# What the task requires
Exactly as written, transcribe the data that follows.

[Stored dataset items]
____

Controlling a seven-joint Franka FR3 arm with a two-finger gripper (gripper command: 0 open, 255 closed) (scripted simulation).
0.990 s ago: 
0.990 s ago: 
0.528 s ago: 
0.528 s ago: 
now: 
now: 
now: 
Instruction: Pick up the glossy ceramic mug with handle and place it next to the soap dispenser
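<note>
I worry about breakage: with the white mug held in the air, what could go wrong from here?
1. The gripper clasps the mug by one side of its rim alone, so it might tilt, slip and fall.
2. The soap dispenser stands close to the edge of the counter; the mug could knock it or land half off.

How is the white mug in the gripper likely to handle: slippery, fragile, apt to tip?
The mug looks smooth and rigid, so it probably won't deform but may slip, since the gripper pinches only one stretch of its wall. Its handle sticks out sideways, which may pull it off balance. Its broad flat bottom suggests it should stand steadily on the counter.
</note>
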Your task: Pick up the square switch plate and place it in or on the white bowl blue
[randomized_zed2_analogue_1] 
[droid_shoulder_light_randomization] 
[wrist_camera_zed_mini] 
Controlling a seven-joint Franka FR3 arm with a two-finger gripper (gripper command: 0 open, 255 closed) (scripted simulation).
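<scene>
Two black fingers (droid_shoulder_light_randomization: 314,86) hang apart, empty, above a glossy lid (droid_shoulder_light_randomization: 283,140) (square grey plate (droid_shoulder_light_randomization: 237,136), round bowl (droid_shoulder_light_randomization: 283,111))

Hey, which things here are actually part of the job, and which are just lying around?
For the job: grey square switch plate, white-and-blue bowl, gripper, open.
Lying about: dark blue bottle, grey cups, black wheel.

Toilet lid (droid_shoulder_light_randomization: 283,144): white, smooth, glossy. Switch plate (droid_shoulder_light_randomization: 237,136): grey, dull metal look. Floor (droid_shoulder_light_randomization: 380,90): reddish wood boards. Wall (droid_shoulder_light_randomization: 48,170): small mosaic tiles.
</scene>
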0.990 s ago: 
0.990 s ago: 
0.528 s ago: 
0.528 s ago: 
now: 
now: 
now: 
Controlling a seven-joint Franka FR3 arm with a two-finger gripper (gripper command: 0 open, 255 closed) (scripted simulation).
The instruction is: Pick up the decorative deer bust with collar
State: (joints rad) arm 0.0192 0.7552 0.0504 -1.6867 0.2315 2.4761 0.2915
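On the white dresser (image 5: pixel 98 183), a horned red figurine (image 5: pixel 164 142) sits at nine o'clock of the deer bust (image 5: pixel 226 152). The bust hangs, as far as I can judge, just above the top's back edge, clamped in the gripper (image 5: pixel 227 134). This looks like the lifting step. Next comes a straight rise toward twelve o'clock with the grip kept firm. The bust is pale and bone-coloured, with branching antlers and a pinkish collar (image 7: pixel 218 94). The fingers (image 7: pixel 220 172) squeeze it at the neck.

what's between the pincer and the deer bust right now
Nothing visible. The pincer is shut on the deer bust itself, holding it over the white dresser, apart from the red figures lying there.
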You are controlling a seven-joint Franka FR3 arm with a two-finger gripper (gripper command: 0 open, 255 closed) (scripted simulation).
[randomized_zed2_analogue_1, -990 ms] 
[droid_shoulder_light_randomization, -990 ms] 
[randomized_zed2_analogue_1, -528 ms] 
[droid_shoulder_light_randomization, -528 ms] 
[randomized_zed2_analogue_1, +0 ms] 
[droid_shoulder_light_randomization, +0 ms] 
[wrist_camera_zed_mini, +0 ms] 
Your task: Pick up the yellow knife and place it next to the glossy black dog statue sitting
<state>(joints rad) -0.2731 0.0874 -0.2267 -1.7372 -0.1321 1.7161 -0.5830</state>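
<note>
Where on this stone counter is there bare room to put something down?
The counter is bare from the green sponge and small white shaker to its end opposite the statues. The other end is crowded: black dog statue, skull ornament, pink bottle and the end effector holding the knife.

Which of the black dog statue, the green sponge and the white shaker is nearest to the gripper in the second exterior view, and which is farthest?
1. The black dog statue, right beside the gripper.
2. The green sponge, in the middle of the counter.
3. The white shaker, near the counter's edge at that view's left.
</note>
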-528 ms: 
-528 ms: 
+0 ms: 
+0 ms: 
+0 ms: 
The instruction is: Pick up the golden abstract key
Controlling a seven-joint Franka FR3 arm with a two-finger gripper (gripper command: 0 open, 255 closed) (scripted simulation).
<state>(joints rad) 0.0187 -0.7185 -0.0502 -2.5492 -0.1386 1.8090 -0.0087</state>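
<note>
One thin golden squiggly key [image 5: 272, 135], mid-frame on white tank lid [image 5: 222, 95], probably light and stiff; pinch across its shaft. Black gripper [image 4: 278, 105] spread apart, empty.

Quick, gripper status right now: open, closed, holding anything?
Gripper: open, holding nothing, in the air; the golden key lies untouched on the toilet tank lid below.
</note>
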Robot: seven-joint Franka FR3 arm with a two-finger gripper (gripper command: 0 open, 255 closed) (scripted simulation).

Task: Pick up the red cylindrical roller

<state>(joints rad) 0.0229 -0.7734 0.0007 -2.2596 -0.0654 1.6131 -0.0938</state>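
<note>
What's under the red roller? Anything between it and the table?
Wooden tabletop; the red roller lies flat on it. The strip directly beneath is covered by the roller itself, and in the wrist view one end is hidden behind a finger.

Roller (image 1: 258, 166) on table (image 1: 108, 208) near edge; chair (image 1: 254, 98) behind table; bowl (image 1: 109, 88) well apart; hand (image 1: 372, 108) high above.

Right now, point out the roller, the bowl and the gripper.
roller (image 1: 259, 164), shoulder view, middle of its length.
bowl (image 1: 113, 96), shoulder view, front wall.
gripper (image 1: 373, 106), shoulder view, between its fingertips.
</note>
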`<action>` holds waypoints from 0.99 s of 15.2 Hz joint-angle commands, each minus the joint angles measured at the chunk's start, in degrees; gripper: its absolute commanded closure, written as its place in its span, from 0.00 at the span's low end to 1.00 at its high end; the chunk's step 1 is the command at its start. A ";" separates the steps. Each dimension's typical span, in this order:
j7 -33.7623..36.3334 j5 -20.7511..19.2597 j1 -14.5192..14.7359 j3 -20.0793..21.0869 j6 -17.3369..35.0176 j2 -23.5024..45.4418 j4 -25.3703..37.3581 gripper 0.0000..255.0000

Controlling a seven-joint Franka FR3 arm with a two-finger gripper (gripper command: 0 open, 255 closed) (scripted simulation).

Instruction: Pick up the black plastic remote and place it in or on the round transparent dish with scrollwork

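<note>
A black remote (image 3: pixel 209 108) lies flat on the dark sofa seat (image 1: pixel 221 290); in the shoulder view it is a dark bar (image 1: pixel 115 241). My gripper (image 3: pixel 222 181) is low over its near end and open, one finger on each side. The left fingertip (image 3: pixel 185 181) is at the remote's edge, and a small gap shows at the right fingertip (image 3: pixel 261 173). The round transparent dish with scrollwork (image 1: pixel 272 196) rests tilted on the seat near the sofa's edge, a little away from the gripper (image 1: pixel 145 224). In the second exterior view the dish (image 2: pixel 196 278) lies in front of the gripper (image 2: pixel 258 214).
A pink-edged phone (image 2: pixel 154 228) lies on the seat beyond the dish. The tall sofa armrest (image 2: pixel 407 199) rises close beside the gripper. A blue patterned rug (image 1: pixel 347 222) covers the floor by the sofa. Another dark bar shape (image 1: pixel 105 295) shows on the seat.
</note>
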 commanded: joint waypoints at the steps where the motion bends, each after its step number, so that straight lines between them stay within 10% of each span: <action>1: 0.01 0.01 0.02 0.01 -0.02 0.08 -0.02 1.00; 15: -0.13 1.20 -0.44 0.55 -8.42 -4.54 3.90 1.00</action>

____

# Completed task
Controlling a seven-joint Franka FR3 arm with a two-finger gripper (gripper command: 0 open, 255 closed) (scripted simulation).
0.990 s ago: 
0.990 s ago: 
0.528 s ago: 
0.528 s ago: 
now: 
now: 
now: 
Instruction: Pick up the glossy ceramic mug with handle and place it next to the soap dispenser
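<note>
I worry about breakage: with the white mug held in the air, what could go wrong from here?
1. The gripper clasps the mug by one side of its rim alone, so it might tilt, slip and fall.
2. The soap dispenser stands close to the edge of the counter; the mug could knock it or land half off.

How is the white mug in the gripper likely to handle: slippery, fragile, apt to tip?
The mug looks smooth and rigid, so it probably won't deform but may slip, since the gripper pinches only one stretch of its wall. Its handle sticks out sideways, which may pull it off balance. Its broad flat bottom suggests it should stand steadily on the counter.
</note>
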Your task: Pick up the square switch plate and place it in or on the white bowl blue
[randomized_zed2_analogue_1] 
[droid_shoulder_light_randomization] 
[wrist_camera_zed_mini] 
Controlling a seven-joint Franka FR3 arm with a two-finger gripper (gripper command: 0 open, 255 closed) (scripted simulation).
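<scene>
Two black fingers (droid_shoulder_light_randomization: 314,86) hang apart, empty, above a glossy lid (droid_shoulder_light_randomization: 283,140) (square grey plate (droid_shoulder_light_randomization: 237,136), round bowl (droid_shoulder_light_randomization: 283,111))

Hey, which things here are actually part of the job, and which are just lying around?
For the job: grey square switch plate, white-and-blue bowl, gripper, open.
Lying about: dark blue bottle, grey cups, black wheel.

Toilet lid (droid_shoulder_light_randomization: 283,144): white, smooth, glossy. Switch plate (droid_shoulder_light_randomization: 237,136): grey, dull metal look. Floor (droid_shoulder_light_randomization: 380,90): reddish wood boards. Wall (droid_shoulder_light_randomization: 48,170): small mosaic tiles.
</scene>
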0.990 s ago: 
0.990 s ago: 
0.528 s ago: 
0.528 s ago: 
now: 
now: 
now: 
Controlling a seven-joint Franka FR3 arm with a two-finger gripper (gripper command: 0 open, 255 closed) (scripted simulation).
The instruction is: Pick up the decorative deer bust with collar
State: (joints rad) arm 0.0192 0.7552 0.0504 -1.6867 0.2315 2.4761 0.2915
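On the white dresser (image 5: pixel 98 183), a horned red figurine (image 5: pixel 164 142) sits at nine o'clock of the deer bust (image 5: pixel 226 152). The bust hangs, as far as I can judge, just above the top's back edge, clamped in the gripper (image 5: pixel 227 134). This looks like the lifting step. Next comes a straight rise toward twelve o'clock with the grip kept firm. The bust is pale and bone-coloured, with branching antlers and a pinkish collar (image 7: pixel 218 94). The fingers (image 7: pixel 220 172) squeeze it at the neck.

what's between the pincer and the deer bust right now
Nothing visible. The pincer is shut on the deer bust itself, holding it over the white dresser, apart from the red figures lying there.
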You are controlling a seven-joint Franka FR3 arm with a two-finger gripper (gripper command: 0 open, 255 closed) (scripted simulation).
[randomized_zed2_analogue_1, -990 ms] 
[droid_shoulder_light_randomization, -990 ms] 
[randomized_zed2_analogue_1, -528 ms] 
[droid_shoulder_light_randomization, -528 ms] 
[randomized_zed2_analogue_1, +0 ms] 
[droid_shoulder_light_randomization, +0 ms] 
[wrist_camera_zed_mini, +0 ms] 
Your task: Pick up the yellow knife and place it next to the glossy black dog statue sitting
<state>(joints rad) -0.2731 0.0874 -0.2267 -1.7372 -0.1321 1.7161 -0.5830</state>
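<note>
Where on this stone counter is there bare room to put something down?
The counter is bare from the green sponge and small white shaker to its end opposite the statues. The other end is crowded: black dog statue, skull ornament, pink bottle and the end effector holding the knife.

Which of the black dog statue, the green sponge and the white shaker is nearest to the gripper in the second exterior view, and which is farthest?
1. The black dog statue, right beside the gripper.
2. The green sponge, in the middle of the counter.
3. The white shaker, near the counter's edge at that view's left.
</note>
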-528 ms: 
-528 ms: 
+0 ms: 
+0 ms: 
+0 ms: 
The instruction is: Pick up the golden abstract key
Controlling a seven-joint Franka FR3 arm with a two-finger gripper (gripper command: 0 open, 255 closed) (scripted simulation).
<state>(joints rad) 0.0187 -0.7185 -0.0502 -2.5492 -0.1386 1.8090 -0.0087</state>
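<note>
One thin golden squiggly key [image 5: 272, 135], mid-frame on white tank lid [image 5: 222, 95], probably light and stiff; pinch across its shaft. Black gripper [image 4: 278, 105] spread apart, empty.

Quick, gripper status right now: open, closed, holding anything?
Gripper: open, holding nothing, in the air; the golden key lies untouched on the toilet tank lid below.
</note>
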Robot: seven-joint Franka FR3 arm with a two-finger gripper (gripper command: 0 open, 255 closed) (scripted simulation).

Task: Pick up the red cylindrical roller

<state>(joints rad) 0.0229 -0.7734 0.0007 -2.2596 -0.0654 1.6131 -0.0938</state>
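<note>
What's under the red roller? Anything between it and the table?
Wooden tabletop; the red roller lies flat on it. The strip directly beneath is covered by the roller itself, and in the wrist view one end is hidden behind a finger.

Roller (image 1: 258, 166) on table (image 1: 108, 208) near edge; chair (image 1: 254, 98) behind table; bowl (image 1: 109, 88) well apart; hand (image 1: 372, 108) high above.

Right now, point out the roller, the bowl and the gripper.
roller (image 1: 259, 164), shoulder view, middle of its length.
bowl (image 1: 113, 96), shoulder view, front wall.
gripper (image 1: 373, 106), shoulder view, between its fingertips.
</note>
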`<action>` holds waypoints from 0.99 s of 15.2 Hz joint-angle commands, each minus the joint angles measured at the chunk's start, in degrees; gripper: its absolute commanded closure, written as its place in its span, from 0.00 at the span's low end to 1.00 at its high end; the chunk's step 1 is the command at its start. A ";" separates the steps. Each dimension's typical span, in this order:
j7 -33.7623..36.3334 j5 -20.7511..19.2597 j1 -14.5192..14.7359 j3 -20.0793..21.0869 j6 -17.3369..35.0176 j2 -23.5024..45.4418 j4 -25.3703..37.3581 gripper 0.0000..255.0000

Controlling a seven-joint Franka FR3 arm with a two-finger gripper (gripper command: 0 open, 255 closed) (scripted simulation).

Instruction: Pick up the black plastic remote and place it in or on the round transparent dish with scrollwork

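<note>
A black remote (image 3: pixel 209 108) lies flat on the dark sofa seat (image 1: pixel 221 290); in the shoulder view it is a dark bar (image 1: pixel 115 241). My gripper (image 3: pixel 222 181) is low over its near end and open, one finger on each side. The left fingertip (image 3: pixel 185 181) is at the remote's edge, and a small gap shows at the right fingertip (image 3: pixel 261 173). The round transparent dish with scrollwork (image 1: pixel 272 196) rests tilted on the seat near the sofa's edge, a little away from the gripper (image 1: pixel 145 224). In the second exterior view the dish (image 2: pixel 196 278) lies in front of the gripper (image 2: pixel 258 214).
A pink-edged phone (image 2: pixel 154 228) lies on the seat beyond the dish. The tall sofa armrest (image 2: pixel 407 199) rises close beside the gripper. A blue patterned rug (image 1: pixel 347 222) covers the floor by the sofa. Another dark bar shape (image 1: pixel 105 295) shows on the seat.
</note>
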 commanded: joint waypoints at the steps where the motion bends, each after its step number, so that straight lines between them stay within 10% of each span: <action>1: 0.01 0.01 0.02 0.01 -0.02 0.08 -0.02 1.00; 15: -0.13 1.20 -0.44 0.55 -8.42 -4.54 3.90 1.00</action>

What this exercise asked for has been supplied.